● **Given data**:
Content starts
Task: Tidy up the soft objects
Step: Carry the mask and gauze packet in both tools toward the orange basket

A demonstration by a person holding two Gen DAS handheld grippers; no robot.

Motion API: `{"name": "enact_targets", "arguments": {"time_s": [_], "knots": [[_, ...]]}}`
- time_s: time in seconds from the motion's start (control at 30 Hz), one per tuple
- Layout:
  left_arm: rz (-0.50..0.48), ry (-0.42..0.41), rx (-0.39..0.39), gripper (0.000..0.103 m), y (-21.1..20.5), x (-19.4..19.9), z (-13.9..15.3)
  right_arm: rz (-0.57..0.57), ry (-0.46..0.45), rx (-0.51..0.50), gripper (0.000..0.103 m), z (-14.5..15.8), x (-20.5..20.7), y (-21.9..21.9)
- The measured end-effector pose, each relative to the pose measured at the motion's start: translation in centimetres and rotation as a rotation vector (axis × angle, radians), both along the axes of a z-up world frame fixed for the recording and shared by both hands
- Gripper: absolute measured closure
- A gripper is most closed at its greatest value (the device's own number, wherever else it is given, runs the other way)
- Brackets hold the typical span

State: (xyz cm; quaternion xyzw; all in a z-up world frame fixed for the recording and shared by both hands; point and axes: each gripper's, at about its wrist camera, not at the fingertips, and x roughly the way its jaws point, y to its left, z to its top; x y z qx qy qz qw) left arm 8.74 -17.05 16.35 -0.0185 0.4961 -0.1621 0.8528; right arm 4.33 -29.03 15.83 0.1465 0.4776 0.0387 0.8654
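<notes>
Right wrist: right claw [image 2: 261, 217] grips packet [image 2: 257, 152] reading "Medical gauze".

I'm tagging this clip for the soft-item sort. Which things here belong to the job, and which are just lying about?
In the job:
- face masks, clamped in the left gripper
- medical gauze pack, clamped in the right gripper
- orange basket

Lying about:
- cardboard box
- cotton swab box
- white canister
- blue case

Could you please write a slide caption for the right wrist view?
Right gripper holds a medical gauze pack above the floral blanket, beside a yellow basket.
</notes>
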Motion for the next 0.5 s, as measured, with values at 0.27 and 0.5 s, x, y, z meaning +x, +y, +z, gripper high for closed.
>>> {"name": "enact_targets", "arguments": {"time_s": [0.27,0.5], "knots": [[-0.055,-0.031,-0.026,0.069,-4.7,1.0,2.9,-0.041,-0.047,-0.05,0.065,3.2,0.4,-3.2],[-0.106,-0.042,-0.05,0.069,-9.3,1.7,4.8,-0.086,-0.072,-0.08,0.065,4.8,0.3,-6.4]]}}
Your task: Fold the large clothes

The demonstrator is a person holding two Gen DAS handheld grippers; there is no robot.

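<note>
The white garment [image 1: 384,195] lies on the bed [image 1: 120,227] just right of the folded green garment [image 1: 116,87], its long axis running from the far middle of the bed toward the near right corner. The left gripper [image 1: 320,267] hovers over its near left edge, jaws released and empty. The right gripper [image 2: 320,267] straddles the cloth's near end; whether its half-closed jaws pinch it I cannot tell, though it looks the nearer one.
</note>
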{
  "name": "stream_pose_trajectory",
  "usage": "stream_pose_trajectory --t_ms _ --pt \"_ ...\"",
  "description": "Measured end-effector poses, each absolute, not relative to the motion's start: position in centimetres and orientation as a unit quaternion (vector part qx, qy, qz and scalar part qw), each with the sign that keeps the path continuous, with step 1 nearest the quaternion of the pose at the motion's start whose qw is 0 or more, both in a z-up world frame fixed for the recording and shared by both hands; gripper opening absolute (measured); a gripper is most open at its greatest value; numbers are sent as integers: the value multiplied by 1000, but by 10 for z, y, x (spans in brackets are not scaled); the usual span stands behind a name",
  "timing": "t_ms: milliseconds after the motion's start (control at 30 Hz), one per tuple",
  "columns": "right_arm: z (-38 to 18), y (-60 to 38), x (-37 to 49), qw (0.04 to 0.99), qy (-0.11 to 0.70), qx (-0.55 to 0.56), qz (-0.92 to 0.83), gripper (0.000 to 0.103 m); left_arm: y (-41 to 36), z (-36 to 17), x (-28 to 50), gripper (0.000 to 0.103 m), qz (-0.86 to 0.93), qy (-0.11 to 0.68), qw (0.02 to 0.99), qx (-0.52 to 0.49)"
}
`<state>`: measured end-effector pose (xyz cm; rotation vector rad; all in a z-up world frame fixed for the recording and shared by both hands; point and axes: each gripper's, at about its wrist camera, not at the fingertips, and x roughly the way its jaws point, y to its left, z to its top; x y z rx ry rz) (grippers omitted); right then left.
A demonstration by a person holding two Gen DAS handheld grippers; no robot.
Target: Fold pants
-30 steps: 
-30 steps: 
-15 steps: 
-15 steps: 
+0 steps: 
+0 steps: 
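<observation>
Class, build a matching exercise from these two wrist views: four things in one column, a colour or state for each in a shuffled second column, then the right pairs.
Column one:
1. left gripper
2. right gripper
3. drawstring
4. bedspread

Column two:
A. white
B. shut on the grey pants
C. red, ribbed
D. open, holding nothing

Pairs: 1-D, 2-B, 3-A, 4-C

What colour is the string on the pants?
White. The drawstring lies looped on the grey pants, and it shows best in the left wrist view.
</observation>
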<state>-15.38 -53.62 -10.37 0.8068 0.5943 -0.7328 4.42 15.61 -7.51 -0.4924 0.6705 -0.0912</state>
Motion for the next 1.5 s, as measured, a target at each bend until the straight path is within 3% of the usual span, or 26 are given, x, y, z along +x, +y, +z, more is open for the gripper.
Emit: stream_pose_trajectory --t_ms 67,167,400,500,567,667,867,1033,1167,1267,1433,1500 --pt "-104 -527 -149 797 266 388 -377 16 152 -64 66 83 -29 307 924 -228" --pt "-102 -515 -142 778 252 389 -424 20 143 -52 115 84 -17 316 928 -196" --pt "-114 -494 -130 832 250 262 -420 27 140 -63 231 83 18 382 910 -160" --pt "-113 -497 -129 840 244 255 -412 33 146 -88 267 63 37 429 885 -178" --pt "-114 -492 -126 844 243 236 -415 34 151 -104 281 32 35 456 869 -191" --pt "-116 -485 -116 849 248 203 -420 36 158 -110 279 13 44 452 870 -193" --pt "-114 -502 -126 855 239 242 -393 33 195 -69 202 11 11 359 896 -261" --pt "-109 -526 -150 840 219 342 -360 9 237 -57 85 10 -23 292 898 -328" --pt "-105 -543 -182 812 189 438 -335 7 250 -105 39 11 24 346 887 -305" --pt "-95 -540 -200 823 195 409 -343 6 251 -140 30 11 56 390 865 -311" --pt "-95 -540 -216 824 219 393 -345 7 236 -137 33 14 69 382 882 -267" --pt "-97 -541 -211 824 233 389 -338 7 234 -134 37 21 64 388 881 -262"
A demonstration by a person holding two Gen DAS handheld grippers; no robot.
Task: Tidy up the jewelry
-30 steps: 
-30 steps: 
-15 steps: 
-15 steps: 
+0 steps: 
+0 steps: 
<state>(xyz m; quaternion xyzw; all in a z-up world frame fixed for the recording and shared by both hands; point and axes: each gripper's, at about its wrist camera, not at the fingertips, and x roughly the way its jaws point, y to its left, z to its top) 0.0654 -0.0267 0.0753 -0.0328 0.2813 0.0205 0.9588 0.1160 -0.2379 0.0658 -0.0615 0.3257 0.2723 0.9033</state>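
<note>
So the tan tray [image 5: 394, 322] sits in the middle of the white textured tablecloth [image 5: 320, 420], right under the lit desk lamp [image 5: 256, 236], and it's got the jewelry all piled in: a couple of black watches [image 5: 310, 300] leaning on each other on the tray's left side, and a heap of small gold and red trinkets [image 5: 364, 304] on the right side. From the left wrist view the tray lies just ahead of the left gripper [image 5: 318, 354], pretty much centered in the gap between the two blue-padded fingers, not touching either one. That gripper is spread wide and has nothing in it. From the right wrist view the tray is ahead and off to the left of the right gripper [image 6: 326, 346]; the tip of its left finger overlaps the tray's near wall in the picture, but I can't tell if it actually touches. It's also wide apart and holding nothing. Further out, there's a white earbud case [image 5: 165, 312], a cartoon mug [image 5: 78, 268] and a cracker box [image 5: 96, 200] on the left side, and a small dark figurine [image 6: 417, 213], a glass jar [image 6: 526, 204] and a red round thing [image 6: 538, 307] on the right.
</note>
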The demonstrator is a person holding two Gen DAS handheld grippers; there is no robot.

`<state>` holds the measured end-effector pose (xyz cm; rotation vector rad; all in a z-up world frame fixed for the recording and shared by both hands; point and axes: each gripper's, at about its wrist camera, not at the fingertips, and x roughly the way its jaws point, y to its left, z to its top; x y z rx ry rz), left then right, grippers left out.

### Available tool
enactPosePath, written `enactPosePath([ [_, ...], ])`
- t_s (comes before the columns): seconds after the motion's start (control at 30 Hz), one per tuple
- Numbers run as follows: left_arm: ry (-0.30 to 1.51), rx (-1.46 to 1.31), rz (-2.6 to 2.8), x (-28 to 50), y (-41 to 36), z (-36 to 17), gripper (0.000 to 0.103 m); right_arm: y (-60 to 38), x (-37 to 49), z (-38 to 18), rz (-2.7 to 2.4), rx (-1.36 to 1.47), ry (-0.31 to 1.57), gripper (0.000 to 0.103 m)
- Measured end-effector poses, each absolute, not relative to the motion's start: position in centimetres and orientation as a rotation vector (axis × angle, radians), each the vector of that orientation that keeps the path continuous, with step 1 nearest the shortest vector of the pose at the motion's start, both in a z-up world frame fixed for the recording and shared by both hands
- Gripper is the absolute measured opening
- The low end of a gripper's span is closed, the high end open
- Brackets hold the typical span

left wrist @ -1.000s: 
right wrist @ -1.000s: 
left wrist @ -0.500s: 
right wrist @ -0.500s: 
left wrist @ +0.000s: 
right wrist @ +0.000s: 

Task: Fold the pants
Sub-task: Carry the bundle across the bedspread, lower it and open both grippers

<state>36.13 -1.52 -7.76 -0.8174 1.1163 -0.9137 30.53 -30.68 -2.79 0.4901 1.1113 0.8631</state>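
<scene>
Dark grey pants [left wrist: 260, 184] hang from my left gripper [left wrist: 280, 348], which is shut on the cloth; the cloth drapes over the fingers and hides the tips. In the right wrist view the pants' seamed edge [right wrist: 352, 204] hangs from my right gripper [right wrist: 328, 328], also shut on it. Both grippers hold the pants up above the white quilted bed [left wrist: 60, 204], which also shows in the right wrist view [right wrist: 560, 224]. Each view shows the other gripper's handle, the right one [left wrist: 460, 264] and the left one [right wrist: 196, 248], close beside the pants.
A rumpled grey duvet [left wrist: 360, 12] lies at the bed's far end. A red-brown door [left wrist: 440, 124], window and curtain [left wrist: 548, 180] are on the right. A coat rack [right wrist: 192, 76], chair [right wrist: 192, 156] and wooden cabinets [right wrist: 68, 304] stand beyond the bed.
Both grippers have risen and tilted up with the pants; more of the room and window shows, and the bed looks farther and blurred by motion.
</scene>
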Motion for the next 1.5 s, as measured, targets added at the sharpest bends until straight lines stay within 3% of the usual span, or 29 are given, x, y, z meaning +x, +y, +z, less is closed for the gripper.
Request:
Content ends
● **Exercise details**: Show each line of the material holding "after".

● **Written answer**:
  "timing": "t_ms: milliseconds after the motion's start (control at 30 Hz), one per tuple",
- t_s (comes before the columns): seconds after the motion's start (control at 30 Hz), one per tuple

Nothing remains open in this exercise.